Remembering Love……

The English Language has many strengths compared to other languages doesn’t it. For example:

-it has a greater number of words compared to others….in the English Lexicon there are 171,476 words in current use, and 47,156 obsolete words!
-it is spoken by more people around the world than any other….there are 1.5 Billion in total with 0.7 billion having it as their 1st language, and 0.8 billion as their 2nd language!;
-and, it is one of the easier languages to learn……which explains why it has become the most universal language around the world!
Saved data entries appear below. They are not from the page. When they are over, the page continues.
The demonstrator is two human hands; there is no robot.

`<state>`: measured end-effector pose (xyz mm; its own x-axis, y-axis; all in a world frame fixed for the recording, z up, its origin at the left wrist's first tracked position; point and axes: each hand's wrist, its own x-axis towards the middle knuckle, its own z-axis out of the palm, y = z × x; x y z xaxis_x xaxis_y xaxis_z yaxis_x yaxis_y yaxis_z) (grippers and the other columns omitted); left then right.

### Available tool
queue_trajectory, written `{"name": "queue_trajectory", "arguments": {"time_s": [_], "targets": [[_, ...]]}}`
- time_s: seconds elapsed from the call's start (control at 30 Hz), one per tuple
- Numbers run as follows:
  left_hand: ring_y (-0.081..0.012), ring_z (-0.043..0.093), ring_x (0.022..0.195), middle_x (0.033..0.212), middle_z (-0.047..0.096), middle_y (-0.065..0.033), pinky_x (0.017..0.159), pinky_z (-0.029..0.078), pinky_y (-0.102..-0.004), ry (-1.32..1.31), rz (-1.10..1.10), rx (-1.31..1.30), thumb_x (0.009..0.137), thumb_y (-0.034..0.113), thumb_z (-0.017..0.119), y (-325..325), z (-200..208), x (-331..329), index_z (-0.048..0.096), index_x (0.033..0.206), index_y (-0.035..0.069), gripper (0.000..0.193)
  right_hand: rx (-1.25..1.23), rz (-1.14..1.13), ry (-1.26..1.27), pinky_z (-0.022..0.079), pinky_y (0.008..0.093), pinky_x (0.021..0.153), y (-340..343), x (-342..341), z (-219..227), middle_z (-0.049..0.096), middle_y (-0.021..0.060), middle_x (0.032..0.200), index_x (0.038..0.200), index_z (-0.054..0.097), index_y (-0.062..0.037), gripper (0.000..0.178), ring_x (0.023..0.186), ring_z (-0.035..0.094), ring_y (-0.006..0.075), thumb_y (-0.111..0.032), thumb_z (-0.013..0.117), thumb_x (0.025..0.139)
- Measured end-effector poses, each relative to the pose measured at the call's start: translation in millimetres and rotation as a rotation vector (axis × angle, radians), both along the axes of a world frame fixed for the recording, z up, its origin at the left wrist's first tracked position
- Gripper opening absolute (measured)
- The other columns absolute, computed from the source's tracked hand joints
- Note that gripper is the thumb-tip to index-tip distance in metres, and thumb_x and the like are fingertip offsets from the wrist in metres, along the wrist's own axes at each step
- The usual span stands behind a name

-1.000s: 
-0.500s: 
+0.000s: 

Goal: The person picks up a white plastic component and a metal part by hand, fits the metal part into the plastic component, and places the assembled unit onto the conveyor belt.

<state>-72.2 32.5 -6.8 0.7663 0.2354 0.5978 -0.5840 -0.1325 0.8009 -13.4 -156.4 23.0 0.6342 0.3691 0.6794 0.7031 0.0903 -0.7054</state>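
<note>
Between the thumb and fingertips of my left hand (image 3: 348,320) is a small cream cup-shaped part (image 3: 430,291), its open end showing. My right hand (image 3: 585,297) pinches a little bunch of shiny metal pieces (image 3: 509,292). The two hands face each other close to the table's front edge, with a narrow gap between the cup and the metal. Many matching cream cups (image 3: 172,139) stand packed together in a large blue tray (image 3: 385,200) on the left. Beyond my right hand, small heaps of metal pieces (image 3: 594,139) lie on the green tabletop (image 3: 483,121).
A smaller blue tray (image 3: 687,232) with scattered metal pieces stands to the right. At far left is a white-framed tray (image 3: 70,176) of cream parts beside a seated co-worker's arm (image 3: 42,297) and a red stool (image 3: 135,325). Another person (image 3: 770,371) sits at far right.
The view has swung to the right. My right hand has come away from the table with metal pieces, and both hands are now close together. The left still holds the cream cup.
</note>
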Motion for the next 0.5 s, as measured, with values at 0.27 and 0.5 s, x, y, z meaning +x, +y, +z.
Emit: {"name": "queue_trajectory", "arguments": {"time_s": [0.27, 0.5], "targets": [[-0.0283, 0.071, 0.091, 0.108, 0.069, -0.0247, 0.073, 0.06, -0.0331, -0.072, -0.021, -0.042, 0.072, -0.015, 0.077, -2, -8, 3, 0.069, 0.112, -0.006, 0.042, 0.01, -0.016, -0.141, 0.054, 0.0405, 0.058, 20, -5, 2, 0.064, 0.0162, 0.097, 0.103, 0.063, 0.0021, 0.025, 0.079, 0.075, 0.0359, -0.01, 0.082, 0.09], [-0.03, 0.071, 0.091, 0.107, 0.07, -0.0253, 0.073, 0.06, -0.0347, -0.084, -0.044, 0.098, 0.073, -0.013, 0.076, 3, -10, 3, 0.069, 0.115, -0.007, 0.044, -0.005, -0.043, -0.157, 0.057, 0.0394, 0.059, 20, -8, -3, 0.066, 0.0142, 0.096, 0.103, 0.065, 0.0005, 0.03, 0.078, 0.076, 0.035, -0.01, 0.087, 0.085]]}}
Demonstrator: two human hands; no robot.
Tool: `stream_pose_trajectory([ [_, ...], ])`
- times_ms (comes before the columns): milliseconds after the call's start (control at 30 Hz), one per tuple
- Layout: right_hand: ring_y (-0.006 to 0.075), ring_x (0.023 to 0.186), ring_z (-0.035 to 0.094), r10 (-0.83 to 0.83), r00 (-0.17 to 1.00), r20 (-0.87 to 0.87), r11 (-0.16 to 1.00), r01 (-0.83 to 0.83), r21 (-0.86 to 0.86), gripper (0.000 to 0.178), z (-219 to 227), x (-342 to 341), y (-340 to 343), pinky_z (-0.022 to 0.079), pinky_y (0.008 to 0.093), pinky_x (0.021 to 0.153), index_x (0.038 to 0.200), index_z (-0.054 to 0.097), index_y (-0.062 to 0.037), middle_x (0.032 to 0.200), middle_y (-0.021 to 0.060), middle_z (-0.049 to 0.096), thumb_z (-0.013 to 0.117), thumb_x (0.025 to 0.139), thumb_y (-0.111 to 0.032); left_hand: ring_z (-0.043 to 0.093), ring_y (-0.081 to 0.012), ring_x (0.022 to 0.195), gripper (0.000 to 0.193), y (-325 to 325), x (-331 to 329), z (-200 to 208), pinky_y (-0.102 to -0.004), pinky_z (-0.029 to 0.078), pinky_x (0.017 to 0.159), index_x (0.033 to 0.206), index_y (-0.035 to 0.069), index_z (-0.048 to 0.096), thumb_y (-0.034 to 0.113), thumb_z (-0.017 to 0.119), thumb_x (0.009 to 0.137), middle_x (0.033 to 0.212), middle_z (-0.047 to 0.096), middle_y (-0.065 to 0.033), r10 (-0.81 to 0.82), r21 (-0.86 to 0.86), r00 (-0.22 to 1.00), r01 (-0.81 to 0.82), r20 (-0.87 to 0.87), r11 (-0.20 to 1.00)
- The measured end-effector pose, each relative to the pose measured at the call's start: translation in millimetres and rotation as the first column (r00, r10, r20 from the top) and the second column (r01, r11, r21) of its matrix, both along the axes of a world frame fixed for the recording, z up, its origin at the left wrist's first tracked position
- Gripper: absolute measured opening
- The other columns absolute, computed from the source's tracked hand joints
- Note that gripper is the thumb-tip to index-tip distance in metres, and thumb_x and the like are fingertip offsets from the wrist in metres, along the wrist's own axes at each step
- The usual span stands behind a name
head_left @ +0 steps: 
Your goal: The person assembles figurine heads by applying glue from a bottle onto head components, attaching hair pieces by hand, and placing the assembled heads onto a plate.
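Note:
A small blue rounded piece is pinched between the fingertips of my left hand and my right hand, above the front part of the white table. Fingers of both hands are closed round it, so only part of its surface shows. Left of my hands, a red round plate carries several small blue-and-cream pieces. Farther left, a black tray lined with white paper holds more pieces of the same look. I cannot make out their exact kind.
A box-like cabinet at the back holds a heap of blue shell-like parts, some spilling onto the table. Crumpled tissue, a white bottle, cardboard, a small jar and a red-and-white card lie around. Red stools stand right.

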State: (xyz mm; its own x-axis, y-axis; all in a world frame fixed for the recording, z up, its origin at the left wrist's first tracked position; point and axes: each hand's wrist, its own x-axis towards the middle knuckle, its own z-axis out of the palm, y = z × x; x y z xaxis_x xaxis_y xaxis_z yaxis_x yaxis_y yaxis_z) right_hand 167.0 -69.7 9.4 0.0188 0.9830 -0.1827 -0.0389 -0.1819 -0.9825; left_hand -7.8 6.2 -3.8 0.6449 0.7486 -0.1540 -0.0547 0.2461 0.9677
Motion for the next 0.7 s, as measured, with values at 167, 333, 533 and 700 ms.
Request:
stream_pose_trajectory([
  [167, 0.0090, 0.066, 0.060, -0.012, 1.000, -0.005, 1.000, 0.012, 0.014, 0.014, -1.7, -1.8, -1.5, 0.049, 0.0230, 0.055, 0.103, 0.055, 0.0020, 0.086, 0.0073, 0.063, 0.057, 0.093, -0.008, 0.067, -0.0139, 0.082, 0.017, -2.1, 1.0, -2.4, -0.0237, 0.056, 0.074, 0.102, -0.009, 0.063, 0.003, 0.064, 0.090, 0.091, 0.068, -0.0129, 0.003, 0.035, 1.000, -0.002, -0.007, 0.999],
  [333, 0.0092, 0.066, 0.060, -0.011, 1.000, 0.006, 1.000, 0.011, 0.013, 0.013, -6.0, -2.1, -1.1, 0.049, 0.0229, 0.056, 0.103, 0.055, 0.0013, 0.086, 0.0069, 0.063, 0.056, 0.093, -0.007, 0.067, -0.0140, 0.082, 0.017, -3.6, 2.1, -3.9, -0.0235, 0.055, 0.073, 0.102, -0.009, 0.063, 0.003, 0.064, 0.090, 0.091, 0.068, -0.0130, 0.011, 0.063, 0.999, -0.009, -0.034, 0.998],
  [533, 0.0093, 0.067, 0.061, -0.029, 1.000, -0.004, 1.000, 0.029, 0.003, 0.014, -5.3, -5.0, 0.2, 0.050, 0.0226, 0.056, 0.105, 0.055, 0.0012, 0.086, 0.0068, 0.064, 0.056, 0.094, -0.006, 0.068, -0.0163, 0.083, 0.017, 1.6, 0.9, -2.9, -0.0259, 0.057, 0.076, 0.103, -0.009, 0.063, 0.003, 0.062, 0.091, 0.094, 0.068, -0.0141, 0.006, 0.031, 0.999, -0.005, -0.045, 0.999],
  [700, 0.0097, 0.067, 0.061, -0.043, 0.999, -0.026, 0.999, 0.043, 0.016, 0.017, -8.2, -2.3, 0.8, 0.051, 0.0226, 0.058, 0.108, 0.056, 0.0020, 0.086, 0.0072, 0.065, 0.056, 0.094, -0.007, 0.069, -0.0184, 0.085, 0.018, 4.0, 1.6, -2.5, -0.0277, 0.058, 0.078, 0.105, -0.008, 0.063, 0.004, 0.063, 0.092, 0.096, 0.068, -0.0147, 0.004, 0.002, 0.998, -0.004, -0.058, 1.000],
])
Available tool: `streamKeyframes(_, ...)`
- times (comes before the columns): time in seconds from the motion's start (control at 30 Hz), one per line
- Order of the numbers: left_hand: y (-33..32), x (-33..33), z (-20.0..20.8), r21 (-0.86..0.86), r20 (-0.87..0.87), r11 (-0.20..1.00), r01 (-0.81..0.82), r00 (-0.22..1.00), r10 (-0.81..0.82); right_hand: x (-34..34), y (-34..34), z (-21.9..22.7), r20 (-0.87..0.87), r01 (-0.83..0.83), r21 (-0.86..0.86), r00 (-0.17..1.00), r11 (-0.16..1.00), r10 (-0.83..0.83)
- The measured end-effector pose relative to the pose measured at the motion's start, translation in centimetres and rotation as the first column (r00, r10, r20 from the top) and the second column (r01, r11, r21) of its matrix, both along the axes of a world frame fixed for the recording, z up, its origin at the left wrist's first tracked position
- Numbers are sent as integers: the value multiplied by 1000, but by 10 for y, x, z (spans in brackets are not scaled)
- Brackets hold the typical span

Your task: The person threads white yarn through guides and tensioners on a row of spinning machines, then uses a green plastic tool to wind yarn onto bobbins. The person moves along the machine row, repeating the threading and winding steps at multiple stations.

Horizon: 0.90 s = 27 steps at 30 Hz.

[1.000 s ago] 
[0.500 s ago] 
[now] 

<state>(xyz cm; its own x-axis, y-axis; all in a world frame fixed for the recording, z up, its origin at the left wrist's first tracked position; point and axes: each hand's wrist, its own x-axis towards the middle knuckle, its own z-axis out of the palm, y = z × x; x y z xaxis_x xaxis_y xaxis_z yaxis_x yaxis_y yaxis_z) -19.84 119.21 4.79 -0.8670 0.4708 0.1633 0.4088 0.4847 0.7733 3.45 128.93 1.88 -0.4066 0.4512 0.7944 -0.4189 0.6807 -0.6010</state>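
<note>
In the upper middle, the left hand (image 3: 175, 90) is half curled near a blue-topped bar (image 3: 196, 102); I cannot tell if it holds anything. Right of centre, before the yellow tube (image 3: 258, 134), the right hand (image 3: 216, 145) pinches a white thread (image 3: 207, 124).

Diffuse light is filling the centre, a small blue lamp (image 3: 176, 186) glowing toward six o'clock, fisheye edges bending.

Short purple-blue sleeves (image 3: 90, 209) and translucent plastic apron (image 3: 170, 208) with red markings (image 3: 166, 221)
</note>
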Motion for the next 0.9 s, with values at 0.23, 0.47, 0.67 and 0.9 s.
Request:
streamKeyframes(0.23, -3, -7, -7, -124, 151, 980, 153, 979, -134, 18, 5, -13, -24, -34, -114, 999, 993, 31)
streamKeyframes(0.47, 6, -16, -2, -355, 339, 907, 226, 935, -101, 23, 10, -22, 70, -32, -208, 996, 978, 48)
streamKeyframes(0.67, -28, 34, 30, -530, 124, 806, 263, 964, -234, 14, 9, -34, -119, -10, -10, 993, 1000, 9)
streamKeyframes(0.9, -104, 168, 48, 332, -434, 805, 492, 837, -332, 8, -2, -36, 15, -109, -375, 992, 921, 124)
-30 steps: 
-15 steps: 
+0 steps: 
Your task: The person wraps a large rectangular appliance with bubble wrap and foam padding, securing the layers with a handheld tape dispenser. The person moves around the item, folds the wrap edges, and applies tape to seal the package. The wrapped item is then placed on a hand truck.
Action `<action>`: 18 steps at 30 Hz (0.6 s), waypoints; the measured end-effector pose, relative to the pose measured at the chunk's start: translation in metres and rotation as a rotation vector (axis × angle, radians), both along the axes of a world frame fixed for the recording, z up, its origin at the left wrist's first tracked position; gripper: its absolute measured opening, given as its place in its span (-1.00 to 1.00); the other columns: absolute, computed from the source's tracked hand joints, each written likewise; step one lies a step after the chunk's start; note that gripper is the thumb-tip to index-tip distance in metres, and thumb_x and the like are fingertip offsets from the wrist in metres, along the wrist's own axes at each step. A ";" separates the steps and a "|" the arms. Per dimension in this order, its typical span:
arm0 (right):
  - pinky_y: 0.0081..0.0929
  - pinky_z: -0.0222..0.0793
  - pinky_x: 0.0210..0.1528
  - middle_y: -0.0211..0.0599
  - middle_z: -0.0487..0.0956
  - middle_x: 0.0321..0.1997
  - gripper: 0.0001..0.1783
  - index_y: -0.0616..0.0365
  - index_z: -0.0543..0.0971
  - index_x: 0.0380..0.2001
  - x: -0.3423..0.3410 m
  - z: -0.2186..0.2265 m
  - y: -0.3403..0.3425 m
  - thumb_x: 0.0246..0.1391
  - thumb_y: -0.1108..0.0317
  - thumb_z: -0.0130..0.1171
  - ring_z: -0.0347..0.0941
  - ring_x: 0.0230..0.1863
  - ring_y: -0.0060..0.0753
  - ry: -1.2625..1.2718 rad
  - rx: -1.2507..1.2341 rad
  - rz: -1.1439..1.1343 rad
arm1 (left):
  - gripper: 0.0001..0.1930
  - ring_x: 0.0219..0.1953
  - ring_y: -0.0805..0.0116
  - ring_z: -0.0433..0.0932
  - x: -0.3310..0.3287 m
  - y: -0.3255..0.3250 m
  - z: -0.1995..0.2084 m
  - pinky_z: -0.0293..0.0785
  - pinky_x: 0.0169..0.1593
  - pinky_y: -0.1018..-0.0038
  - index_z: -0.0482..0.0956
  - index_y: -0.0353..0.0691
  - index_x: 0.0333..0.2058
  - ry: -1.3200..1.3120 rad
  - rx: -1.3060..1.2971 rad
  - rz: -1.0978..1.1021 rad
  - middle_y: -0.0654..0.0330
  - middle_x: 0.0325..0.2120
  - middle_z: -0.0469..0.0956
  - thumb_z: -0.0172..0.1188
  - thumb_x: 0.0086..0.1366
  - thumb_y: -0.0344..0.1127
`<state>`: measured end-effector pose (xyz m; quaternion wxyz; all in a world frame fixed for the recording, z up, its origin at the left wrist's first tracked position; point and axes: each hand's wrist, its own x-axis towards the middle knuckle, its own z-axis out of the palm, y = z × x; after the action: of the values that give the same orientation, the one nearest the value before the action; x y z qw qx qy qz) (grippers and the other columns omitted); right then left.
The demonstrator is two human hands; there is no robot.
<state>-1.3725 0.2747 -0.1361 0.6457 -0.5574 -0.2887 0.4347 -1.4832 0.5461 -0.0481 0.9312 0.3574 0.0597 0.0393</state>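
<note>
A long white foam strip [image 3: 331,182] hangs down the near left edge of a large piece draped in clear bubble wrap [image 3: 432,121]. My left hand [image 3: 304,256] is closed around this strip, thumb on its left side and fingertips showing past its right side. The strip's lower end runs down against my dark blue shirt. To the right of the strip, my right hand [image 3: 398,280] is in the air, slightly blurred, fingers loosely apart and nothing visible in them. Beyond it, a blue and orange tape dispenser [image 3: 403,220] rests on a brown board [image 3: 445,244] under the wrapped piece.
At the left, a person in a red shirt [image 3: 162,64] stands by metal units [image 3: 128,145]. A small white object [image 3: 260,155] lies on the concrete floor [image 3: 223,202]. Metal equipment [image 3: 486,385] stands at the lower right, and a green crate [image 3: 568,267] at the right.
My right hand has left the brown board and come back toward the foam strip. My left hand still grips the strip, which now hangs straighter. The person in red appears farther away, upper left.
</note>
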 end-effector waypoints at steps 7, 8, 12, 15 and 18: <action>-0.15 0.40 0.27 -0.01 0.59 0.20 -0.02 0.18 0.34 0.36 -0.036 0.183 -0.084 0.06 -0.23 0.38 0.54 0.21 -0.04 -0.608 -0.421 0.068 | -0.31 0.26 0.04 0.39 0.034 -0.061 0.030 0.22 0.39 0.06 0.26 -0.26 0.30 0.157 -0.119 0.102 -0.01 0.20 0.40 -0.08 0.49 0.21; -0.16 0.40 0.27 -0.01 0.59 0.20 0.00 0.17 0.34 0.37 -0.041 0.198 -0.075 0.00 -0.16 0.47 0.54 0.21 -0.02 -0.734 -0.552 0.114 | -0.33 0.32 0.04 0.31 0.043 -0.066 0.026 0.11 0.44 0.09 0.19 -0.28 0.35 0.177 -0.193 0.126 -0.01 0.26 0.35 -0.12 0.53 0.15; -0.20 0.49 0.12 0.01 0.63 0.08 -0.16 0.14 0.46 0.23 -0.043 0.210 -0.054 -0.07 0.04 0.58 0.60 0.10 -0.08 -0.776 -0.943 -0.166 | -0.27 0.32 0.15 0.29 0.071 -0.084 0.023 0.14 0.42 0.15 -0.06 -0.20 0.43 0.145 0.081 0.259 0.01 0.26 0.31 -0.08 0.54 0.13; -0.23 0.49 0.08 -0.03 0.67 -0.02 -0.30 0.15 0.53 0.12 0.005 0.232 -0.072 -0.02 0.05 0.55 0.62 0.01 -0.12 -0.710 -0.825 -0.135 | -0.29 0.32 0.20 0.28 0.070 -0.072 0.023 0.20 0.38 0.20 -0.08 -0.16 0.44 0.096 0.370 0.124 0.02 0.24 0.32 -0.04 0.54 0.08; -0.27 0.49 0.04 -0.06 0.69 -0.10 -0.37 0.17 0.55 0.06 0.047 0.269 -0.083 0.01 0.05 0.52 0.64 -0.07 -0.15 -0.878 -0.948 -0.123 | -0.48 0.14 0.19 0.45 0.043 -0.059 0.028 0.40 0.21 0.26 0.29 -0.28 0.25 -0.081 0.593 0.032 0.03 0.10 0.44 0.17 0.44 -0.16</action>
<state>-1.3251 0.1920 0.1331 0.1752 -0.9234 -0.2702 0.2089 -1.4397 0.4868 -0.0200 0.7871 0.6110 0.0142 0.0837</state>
So, does English have any weaknesses? Well I am sure there are a number, but one major issue I can think of, crucial as a vicar, is that it struggles to capture one of the most important things that I need to convey to others, the most important thing in life that makes us human…love. The trouble with English, is that whilst we have many different words for rain (not surprising!) we only have one for Love…love:
-I ‘love’ crisps, as many as I can get away with without Rebecca noticing!
-I ‘love’ playing golf, as much as my bad back allows
-I ‘love’ my friends, my family and my wife, as long as I am not loving myself to much
-I ‘love’ God and he loves me
…..but, I hope you will agree that they are not the same kind of loves are they?!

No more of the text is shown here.